Segment Start: Raw data

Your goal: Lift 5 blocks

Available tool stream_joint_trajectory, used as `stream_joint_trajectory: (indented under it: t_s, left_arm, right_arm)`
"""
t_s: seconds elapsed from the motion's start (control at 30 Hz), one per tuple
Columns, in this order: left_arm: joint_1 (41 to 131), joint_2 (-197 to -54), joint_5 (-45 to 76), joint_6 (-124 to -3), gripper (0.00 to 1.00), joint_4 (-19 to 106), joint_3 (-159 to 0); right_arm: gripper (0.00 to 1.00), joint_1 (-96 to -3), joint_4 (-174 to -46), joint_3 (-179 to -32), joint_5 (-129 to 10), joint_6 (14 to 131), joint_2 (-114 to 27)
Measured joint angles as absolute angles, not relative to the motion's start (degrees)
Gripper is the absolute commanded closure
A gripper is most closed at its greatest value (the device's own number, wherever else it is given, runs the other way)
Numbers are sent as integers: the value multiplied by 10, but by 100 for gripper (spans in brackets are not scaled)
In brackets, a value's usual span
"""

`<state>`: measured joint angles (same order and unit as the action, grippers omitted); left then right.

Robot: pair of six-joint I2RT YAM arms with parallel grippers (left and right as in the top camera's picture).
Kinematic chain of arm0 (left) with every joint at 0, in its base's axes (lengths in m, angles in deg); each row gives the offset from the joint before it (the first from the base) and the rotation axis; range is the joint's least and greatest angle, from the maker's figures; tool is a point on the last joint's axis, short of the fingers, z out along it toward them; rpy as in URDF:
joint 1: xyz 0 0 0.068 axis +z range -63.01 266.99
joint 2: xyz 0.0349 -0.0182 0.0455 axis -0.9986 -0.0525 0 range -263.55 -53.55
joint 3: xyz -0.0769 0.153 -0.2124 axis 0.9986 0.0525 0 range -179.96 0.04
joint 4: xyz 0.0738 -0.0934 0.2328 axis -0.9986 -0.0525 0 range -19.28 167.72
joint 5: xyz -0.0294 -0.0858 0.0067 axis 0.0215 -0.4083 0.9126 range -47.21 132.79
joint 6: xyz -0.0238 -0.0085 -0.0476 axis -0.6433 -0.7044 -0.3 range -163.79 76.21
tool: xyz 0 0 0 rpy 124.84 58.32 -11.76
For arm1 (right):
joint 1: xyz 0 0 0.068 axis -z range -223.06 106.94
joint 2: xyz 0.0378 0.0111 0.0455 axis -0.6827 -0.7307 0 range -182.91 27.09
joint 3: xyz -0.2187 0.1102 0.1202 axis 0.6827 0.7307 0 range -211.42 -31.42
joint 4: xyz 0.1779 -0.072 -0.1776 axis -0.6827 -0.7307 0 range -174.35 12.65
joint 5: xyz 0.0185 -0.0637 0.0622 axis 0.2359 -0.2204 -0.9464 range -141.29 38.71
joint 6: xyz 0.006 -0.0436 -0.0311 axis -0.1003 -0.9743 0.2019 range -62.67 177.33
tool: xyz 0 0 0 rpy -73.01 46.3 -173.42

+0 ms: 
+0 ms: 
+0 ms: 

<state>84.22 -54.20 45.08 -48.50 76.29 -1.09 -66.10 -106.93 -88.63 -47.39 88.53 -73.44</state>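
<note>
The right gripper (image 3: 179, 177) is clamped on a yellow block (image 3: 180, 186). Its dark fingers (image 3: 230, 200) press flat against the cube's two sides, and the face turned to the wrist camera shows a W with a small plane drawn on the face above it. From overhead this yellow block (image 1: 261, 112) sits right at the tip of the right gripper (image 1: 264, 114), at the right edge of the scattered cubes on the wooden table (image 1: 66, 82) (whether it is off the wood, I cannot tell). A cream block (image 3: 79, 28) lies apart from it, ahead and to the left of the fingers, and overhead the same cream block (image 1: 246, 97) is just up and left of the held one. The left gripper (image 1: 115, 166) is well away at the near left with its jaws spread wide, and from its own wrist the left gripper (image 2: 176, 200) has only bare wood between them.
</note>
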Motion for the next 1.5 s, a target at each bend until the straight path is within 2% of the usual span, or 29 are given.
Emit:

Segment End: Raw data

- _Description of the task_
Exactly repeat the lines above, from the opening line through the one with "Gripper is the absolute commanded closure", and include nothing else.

- _Exercise output_
Your goal: Lift 5 blocks

Available tool stream_joint_trajectory, used as `stream_joint_trajectory: (indented under it: t_s, left_arm, right_arm)`
"""
t_s: seconds elapsed from the motion's start (control at 30 Hz), one per tuple
Columns, in this order: left_arm: joint_1 (41 to 131), joint_2 (-197 to -54), joint_5 (-45 to 76), joint_6 (-124 to -3), gripper (0.00 to 1.00), joint_4 (-19 to 106), joint_3 (-159 to 0); right_arm: gripper (0.00 to 1.00), joint_1 (-96 to -3), joint_4 (-174 to -46), joint_3 (-179 to -32), joint_5 (-129 to 10), joint_6 (14 to 131), joint_2 (-114 to 27)
Measured joint angles as absolute angles, not relative to the motion's start (degrees)
Gripper is the absolute commanded closure

There's no more to the answer.